I didn't assume ignorance, I observed it. I didn't mean to imply you were ashamed of being ignorant, what I meant is that it isn't an insult to tell someone that a moment is teachable, as we all have much to learn. I do apologize for framing my points in a way that was liable to be misinterpreted, and for not reading your argument closely enough. However, I'm not the only one missing something.

Best of luck, stranger.


> I didn't assume ignorance, I observed it.

Correction: you observed that I did not mention certain facts. From that observation, you have no way of knowing whether I am ignorant of said facts or simply don't agree with you on their importance ot the issue at hand.

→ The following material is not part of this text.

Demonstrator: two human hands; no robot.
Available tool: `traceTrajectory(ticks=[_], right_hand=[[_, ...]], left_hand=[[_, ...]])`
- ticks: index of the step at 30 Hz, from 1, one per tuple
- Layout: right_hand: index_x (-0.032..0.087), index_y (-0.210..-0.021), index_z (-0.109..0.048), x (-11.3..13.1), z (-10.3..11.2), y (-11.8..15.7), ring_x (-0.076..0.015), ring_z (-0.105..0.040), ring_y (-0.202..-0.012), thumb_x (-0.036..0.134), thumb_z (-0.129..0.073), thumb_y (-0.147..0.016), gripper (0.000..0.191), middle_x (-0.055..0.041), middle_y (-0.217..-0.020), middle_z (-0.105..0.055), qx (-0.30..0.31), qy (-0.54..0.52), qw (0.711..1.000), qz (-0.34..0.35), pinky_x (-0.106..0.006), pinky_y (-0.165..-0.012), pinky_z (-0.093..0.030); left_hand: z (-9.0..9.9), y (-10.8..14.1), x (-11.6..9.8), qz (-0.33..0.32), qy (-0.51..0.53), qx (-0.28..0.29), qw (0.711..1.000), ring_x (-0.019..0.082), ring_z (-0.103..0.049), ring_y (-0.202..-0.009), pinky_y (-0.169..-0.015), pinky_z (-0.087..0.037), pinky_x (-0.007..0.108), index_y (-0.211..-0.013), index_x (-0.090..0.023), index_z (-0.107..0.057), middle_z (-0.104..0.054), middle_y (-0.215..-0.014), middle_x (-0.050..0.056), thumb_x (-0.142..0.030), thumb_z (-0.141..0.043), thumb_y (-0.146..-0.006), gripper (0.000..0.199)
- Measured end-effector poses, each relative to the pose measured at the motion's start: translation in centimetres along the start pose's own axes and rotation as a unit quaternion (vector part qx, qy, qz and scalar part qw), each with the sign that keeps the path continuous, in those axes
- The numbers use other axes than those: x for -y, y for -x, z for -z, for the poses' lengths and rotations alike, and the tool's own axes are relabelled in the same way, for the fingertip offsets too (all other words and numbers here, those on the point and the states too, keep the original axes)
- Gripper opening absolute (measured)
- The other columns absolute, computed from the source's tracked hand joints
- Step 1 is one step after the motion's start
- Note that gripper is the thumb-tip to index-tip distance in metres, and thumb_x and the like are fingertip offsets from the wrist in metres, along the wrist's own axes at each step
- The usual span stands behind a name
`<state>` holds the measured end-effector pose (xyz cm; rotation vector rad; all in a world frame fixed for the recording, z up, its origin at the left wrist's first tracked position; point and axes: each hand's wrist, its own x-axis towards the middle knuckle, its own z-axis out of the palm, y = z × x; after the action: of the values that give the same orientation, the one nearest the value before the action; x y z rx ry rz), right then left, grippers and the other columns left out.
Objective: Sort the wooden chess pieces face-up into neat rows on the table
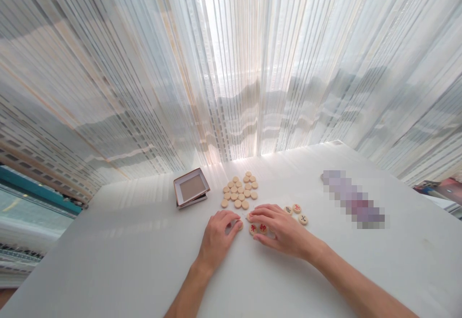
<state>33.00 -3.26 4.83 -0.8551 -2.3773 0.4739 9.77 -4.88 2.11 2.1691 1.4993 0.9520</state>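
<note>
Between the thumb and fingers of my left hand (218, 235) is a round wooden piece (240, 225), partly covered by the fingertips. My right hand (277, 226) arches over a group of pieces, its fingertips at a piece (250, 217) near the middle. Just below those fingers lie two pieces with red characters, one at the left (253, 229) and one beside it (263, 228), close to the right thumb. Beyond my right hand sit a dark-marked piece (288, 210), a red-marked piece (296, 208) and another dark-marked piece (303, 219).
Several blank-faced wooden discs (241, 189) lie clustered on the white table (144, 260) beyond my hands. A shallow open box (192, 186) stands left of them. A blurred-out object (355, 201) lies at the right. Sheer striped curtains (238, 68) hang behind the table.
</note>
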Motion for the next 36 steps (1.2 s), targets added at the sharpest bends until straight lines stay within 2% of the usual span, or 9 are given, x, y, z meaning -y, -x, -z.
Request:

I don't think they're saying that money buys your way in a Ivy school, but in that it gives you a legs up with stuff like better and earlier education for example


I haven't taken the SAT in a long time, but I can speak on the GRE

For the GRE Verbal, you just have to memorize about a thousand words to basically get everything right except for the reading comprehension. that puts someone's score somewhere around ~158/170. I dont think memorizing 1k words is a very hard thing to do, though i am baffled that people dont do it.

For math, a person should memorize special right triangle ratios, prime numbers under 100, and some geometry rules. the rest is just practicing a finite set of question types.

Its all very coach-able


For what it's worth, I boosted my SAT score by 400 points (2100 out of 2400) just by being more aware of the tricks used on those tests. My weakest subject was writing, but not because I am a bad writer, my handwriting is garbage.

It's just like taking IQ tests over again, once you know what to expect, you can game the system a bit by memorizing patterns. Scores on any standardized testing should be taken with a grain of salt.


I would disagree. Having money helps in a lot of things. For one, if you've got money, your family probably isn't struggling to eat. If you've got money, you're likely living in a better area of town.


It is the dominant factor if it is enough money. I'm not talking about a meeting 1 million dollar 'donation'


Works well for most companies that hire exclusively from top tier universities. They definitely miss out on some talent but unless they need thousands of engineers, they can find all talent they need from just a few top universities. Probably overpay 10k-40k/year for that privilege compared to equally skilled/smart people from other unis but it's chump change in overall employee cost. Also makes interviewing easier - rejecting 90-95% of applicants from lower tier state schools who could not fizzbuzz is not fun.